RAW DATA:
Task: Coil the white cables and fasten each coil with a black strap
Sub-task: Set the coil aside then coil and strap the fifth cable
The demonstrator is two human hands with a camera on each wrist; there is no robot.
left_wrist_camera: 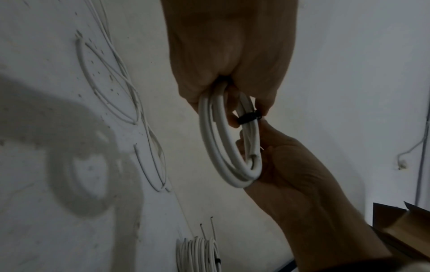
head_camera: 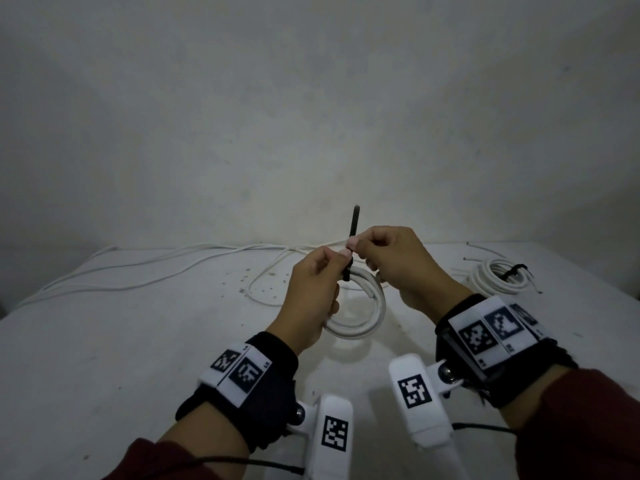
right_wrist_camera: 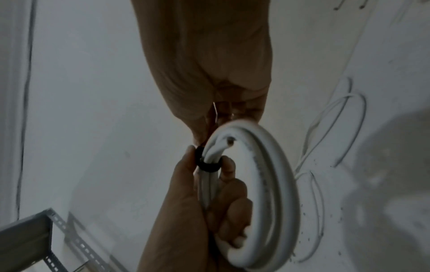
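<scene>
Above the table, my left hand (head_camera: 337, 263) grips a small coil of white cable (head_camera: 369, 308), fingers curled through the ring. A black strap (head_camera: 354, 225) loops round the coil's strands and its free tail stands straight up. My right hand (head_camera: 356, 247) pinches that tail just above the coil. In the left wrist view the strap (left_wrist_camera: 249, 117) forms a tight band round the coil (left_wrist_camera: 213, 147). The right wrist view shows the same band (right_wrist_camera: 207, 165) between my left thumb and forefinger, on the coil (right_wrist_camera: 279, 174).
A strapped white coil (head_camera: 495, 280) lies on the white table (head_camera: 138, 341) at the right. Loose white cables (head_camera: 166, 266) trail along the table's back edge by the wall. A cardboard box (left_wrist_camera: 400, 226) and a slotted metal frame (right_wrist_camera: 35, 231) stand off the table's sides.
</scene>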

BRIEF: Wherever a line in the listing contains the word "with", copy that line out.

WRITTEN RESPONSE:
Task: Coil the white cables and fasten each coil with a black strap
The demonstrator is two human hands with a camera on each wrist; there is no robot.

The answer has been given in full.